What makes this fridge special? Surely it keeps things cold as most of these appliances are supposed to do. Quite simply, it’s the design features. Thoughtful and well-executed design can make an experience comforting or frustrating or even exhilarating.
Using It Feels Effortless
You reach out to open this fridge and your hand slips into the molded crevice across the top of the main door. No clutching of a clunky vertical rod. Your fingers glide into the nook and a soft tug gets the job done. Freezer door is similar with one handle mirroring the main door and another, more shallow option up at the tippy-top to offset the angle. So even reaching above your head requires minimal effort.
Everything in Its Place
Interior features abound. Glass shelves are adjustable and they slide out for easy access or cleaning. Compartments come in various but commonsense shapes to accommodate different types of foodstuffs. No hunting and digging to find that left-over half onion. Even the freezer lights up and offers a shelf that glides out so you can see what tasty morsels might be tucked away in frosty suspension.

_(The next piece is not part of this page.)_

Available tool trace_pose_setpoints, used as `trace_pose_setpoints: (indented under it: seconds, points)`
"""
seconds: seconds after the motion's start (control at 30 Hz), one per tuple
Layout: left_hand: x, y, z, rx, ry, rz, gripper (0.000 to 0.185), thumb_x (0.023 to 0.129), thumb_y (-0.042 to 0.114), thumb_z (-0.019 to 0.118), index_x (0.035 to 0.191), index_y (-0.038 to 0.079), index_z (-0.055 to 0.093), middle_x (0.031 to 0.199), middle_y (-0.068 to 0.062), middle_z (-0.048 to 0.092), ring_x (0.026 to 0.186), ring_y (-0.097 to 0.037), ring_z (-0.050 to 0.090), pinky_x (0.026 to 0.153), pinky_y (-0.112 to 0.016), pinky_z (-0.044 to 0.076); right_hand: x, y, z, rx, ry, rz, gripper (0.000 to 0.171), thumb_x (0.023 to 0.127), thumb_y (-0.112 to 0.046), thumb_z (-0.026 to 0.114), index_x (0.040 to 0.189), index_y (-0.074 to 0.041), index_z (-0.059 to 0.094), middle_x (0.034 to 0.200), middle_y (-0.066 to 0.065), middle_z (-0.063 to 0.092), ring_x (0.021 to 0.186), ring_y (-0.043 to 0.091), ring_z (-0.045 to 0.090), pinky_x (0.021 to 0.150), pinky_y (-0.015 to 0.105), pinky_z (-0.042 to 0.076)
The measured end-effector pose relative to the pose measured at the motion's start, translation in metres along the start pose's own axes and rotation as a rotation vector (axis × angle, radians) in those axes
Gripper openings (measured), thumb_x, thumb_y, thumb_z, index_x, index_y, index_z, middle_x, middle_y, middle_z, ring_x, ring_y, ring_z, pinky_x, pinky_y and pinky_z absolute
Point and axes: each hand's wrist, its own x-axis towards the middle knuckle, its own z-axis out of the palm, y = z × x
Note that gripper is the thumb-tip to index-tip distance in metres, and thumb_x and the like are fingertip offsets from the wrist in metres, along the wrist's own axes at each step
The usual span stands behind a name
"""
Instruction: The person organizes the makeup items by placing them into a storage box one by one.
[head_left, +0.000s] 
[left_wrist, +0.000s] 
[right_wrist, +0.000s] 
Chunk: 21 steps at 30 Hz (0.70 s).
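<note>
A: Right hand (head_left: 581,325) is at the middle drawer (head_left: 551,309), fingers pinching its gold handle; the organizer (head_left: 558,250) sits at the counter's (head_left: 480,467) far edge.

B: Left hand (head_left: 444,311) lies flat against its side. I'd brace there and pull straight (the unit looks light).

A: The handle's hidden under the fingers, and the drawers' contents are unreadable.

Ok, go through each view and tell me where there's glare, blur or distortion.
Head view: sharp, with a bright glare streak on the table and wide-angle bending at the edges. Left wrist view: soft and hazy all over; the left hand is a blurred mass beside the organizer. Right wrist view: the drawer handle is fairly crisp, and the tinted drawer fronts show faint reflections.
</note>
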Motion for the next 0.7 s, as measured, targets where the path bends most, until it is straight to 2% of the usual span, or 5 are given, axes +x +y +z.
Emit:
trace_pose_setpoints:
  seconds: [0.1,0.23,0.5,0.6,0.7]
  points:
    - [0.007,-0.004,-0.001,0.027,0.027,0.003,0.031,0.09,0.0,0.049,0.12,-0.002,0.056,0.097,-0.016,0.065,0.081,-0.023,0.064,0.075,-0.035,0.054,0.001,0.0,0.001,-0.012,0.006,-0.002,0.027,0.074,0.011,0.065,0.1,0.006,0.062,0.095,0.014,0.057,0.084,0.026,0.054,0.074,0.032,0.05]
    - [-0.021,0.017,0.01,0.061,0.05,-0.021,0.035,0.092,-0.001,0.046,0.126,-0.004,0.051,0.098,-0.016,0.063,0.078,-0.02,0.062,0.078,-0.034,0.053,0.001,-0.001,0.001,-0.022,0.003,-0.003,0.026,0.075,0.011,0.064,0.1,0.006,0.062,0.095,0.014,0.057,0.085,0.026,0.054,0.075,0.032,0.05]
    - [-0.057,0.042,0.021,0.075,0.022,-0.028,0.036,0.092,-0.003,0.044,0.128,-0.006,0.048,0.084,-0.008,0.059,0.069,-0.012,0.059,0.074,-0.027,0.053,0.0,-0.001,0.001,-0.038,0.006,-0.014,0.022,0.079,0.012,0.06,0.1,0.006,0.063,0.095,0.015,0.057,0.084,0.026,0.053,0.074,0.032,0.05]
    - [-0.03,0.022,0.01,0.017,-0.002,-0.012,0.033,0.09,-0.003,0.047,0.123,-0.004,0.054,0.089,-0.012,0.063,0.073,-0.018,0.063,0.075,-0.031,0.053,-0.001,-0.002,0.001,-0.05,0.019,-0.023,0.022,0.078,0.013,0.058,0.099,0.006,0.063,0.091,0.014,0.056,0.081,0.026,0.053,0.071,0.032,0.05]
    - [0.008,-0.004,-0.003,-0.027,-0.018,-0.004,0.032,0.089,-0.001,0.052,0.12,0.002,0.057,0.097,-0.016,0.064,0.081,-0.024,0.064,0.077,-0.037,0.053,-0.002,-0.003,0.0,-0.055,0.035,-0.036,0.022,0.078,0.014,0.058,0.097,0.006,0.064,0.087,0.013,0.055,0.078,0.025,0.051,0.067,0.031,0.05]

And, Oh, That Wondrous Feeling
Have you ever been frustrated trying to use a new appliance or electronic device and thought maybe you were just being stupid? It’s probably not you. Companies that take the time to consider the user experience and craft an item that makes intuitive sense win over customers time and again. KitchenAid demonstrates that they pay close attention to our relationship with stored food. Oxo is notorious for creating household tools that just feel right. Surely we don’t even need to discuss the success of Apple‘s design aesthetic.
By acknowledging the importance of design even in our most mundane moments, we can apply that observation to our work. Does our company web site make it easy for visitors to find the information they need? Do ads or promotional materials communicate our brand in a tangible way so people understand our company’s strengths? How can we communicate more effectively AND elegantly?
Now get started. Take a few minutes and brainstorm about how you could both simplify and beautify one aspect of your work today. Tackle something easy like the signature line in your email account. Make sure people can read the important details in a screen-friendly font, legible color and size with hot links to web sites, etc. Make it lovely. Make it matter.